Risk Management: Patient Referrals for Specialty Care:
The need for coordination
Coordination of Care
Referrals to specialty consultants are among the many important things that primary care physicians (PCPs) must track in their day to day practice, both within the office and the hospital setting. Missed or delays in diagnosis and treatment, repeated or unnecessary testing, adverse drug reactions and a host of other problems can result from lack of communication and breakdowns in the coordination of care, and can all increase your liability exposure for failing to supervise a patient’s case. These claims, which are occurring far too commonly, typically stem from poorly designed or implemented methods for ordering and keeping track of referrals and knowing whether a patient makes an appointment and keeps it, whether a consult on a hospitalized patient has taken place or whether the specialist has sent you a report.
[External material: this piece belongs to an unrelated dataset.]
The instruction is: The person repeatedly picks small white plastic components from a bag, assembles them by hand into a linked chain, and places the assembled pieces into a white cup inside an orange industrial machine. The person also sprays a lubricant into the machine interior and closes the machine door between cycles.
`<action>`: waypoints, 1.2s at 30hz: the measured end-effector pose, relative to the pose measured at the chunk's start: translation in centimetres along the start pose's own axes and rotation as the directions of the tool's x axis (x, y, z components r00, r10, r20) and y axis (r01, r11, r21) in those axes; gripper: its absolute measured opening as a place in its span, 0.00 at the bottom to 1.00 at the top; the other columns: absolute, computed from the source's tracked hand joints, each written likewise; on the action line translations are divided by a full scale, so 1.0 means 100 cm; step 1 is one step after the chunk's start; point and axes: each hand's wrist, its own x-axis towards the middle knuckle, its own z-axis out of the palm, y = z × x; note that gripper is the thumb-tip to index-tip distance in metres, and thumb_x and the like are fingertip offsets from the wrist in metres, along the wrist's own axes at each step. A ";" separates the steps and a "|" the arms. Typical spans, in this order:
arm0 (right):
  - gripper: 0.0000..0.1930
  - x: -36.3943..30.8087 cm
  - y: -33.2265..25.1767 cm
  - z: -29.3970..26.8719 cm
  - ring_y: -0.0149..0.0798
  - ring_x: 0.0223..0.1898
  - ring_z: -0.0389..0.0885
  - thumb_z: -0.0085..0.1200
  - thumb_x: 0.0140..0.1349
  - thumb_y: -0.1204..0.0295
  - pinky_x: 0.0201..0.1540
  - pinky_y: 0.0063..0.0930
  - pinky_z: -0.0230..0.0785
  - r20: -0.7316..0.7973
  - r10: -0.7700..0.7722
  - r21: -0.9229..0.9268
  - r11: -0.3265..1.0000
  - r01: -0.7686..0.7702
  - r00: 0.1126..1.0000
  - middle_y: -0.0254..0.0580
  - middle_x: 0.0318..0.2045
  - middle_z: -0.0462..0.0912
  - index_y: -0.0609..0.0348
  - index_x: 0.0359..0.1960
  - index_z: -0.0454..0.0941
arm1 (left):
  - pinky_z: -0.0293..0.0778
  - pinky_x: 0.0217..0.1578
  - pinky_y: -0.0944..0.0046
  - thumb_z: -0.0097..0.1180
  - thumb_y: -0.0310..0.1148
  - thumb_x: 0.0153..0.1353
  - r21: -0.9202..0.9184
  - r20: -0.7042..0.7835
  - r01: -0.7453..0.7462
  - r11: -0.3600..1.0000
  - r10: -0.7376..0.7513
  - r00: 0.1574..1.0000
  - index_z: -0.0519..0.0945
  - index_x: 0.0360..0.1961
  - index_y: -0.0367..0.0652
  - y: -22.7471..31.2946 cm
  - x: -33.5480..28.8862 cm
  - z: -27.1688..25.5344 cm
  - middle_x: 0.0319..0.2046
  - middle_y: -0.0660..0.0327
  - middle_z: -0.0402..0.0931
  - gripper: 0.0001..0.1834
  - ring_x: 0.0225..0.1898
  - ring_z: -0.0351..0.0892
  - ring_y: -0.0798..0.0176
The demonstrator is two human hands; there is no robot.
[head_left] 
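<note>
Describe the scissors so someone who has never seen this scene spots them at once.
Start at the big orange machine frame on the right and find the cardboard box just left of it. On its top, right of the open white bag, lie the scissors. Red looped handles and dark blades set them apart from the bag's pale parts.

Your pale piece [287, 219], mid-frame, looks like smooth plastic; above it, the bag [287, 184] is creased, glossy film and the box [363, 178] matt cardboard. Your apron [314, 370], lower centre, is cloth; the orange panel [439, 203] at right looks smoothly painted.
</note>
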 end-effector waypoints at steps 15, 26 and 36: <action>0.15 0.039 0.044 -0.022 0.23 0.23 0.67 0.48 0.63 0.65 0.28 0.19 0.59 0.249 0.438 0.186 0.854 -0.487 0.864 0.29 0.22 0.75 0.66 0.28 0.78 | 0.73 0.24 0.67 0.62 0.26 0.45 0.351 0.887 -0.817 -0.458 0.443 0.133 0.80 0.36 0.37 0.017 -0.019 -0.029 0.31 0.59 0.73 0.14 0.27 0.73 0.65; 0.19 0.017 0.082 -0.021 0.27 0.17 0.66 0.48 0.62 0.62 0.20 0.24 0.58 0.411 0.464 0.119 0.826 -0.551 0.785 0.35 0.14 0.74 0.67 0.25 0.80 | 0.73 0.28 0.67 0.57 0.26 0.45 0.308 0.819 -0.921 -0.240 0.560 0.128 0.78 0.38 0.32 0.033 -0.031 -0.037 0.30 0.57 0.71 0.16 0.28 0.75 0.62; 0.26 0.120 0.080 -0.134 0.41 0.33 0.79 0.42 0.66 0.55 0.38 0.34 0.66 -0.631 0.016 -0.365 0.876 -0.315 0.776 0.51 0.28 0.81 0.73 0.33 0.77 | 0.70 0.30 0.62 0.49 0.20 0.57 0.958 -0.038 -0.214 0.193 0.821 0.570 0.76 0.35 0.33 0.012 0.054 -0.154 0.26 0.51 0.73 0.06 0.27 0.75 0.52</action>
We often hear PCPs complain that they do not always receive written communication of referral results from specialists when they refer patients. Conversely, and perhaps more troubling, is that PCPs do not always communicate necessary patient information to specialists when making referrals, and even when they do, the reason(s) for the referral are often absent. A study funded by the Agency for Healthcare Research and Quality[1] revealed similar results. This AHRQ study examined how physicians coordinate patient care for specialty referrals and the effects of these activities on specialist feedback, as well as physician’s satisfaction with the specialty care their patients receive. A total of 963 referrals from the offices of 122 pediatricians were reviewed. The results revealed that referral completion increased three-fold for those referrals in which the PCP actually scheduled a patient’s appointment with the specialist and/or sent information to the specialist compared to those for which neither activity occurred; satisfaction ratings of referring pediatricians increased significantly by any specialist feedback, especially feedback by both telephone and letter; and elements such as presence of patient history, suggestions for future care, follow-up arrangements, and plans for co-management of patients by the specialist and PCP. All of these components positively improved physician ratings of the quality of specialist feedback.